Thank you, Theresa. With respect to the commercial opportunity, as Dr. LaVallee has just outlined, across the portfolio in combination with toripalimab, these assets add up to over a $15 billion market opportunity just for the indications that we contemplate now. Certainly, what we really appreciate about CHS-114, the Treg depleter, is that there is a plethora of larger indications that are available to us as we move forward, including CRC and some other key ones. The partner indications are being developed very elegantly, I think, without significant cost to the company. We simply do supply agreements with those. We also have the ability, I should say, to out-license the pipeline assets ex U.S. We intend on focusing only in the U.S. for these, but we have global rights. We are seeking partners for casdozokitug ex U.S., as well as CHS-114, the Treg depleter ex U.S.

Let me just finish up here with a few reviews of our financial outlook and results. We ended Q1 2025 with some $82 million in cash. I think, as you all know, we completed our divestitures at the start of Q2 this year.
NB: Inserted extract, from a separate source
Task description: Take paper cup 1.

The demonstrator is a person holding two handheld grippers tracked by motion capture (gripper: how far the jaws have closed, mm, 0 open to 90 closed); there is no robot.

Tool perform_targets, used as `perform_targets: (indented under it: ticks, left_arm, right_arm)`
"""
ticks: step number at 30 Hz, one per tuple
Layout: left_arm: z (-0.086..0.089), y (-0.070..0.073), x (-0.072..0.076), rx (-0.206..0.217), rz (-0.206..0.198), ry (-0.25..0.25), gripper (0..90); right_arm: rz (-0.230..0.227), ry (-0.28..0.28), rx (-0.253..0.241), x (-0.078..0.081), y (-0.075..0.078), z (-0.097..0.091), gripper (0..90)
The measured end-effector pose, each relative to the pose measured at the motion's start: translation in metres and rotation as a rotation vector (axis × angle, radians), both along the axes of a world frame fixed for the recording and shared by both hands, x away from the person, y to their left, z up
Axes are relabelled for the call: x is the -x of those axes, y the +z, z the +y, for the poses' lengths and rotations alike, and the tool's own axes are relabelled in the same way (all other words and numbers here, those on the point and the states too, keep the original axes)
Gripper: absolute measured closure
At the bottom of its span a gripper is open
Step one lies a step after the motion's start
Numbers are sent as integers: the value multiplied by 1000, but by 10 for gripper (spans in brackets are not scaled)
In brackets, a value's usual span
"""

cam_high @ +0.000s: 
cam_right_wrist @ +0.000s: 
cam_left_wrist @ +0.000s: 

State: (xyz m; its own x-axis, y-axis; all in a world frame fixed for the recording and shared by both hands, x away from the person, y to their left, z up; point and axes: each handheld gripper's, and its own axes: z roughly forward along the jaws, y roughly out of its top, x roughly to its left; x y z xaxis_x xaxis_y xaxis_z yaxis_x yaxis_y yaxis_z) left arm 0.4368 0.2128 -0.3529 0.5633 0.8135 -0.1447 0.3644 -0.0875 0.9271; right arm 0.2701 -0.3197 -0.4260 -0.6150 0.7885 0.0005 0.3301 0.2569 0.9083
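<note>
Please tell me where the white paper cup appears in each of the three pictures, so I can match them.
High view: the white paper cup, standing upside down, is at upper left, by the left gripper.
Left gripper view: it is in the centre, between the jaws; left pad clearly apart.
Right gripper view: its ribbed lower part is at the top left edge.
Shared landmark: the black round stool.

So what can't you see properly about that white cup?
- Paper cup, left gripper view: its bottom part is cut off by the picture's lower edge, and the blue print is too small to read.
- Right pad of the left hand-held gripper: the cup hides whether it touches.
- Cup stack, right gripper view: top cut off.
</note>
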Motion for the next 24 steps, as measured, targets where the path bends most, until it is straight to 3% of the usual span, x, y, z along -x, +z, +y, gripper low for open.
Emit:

We divested some $800 million worth of assets over the last 12-14 months, including a $483.4 million upfront for the Udenyca franchise. We were able with that then to reduce our debt significantly, including our $230 million convertible loan. We then dropped almost about $250 million to the balance sheet upon the closing of that transaction. Meanwhile, we are reducing the size of the organization from about 225 employees earlier this year, targeted to about 150 employees later this year by the end of the year, and thereby yielding about $25 million in savings during that period of time.

Just to finish up on the value proposition here, first of all, a next-generation PD-1 with a unique binding epitope demonstrated higher activity, including activity in low PD-L1 states. For example, I would add that Loqtorzi is licensed in Europe for low PD-L1 states in esophageal cancer. This puts us in great position for combination studies, both with our own assets, but also those of partners. A very robust clinical development program yielding results in the first half and beyond in 2026 with both our assets and large indications where we are approaching multi-billion dollar markets. Lastly, our fiscal responsibility and our strong executions left us with a lot of money on the balance sheet, able to bring all these forward, over $250 million as we look forward into 2026. Thank you for your attention today, and thank you for listening to Coherus Oncology.